All of the demands, as BCB media committee chairman Jalal Yunus agreed on Monday, were logical. Most of the demands seemed to be for the development of domestic cricket made in a unified voice by international stars and domestic journeymen alike.
Yet Hassan, charged with improving cricket at all levels, repeatedly narrowed the focus to the national team yesterday.
"Tk 24 crore was given as bonus to 15 players of the national team," Hassan said at the start of a half-hour monologue yesterday. "I can't believe that they would stop playing just because of money."
While most were commending the cricketers' demands to improve the financial situations of umpires and groundsmen, Hassan seemed to mock the sentiment.
"What do they have to do with the staff?" he asked. "Anyway, their salaries have been increased. You can understand why they bring it up… it's part of the conspiracy."

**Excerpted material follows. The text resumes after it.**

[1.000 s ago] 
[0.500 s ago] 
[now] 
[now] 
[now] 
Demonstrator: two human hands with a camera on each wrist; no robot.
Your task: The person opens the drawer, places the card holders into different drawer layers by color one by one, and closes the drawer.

He went about trying to dismantle the demands and all roads seemed to lead to a conspiracy he claimed that 'you all know', which drew puzzled looks from journalists. He insisted that they had increased salaries of first-class cricketers (not by the amount the players had demanded), umpires and groundsmen and that cameras were being installed in the Dhaka Premier League as well as lower leagues to stop match-fixing.
"Now that we are taking the measures, why are they making these demands? When nothing was being done, there were no demands. There is something suspicious here," Hassan argued, and went on to further the conspiracy narrative. "You all know that there is a conspiracy to destabilise Bangladesh cricket, and there have also been efforts to go to the ICC so that Bangladesh are suspended like Zimbabwe."
While saying that most of the cricketers were not part of the conspiracy, he thought it possible that one or two were and said that he was determined to find out who they were. "Everything will come out," Hassan promised.
He was fuming about the players not coming to the BCB before presenting their demands to the media. "We have complied with, or are working on implementing most of the demands. We are open if they come and talk to us," said Hassan. "They knew that if they came to us with the demands, we would have agreed, but they then would have to play. I think it is part of the conspiracy."
Even as he tried to create an impression of the board taking action to implement the demands, a deeper look raised doubts about the efficacy of the measures. One of the demands was for a reversion to the traditional players' draft in the Dhaka Premier League, which gave cricketers greater say and earning opportunities. However, even though Hassan had promised 2013 would be the only season when the DPL would employ a player-by-choice system, the traditional players' draft is yet to be readopted. When asked about that, Hassan deflected by saying that he had instructed one of the directors to take care of that.
He touted the fact that cameras had just been installed at the grounds to stop corruption in the lower divisions, but that malaise has persisted in the lower leagues from the start of his administration seven years ago. The greater shortcoming surely was that the third division league that began yesterday employed four of the umpires who are mired in controversy.
BCB's inaction or action that is too little too late is at the root of the players' boycott. Meanwhile, the board president who is expected to rise above the fray and use his position to solve conflicts, seems hell bent on creating further divisions through conspiracy theories. In such confusing times, one has to wonder who the custodians of Bangladesh cricket truly are.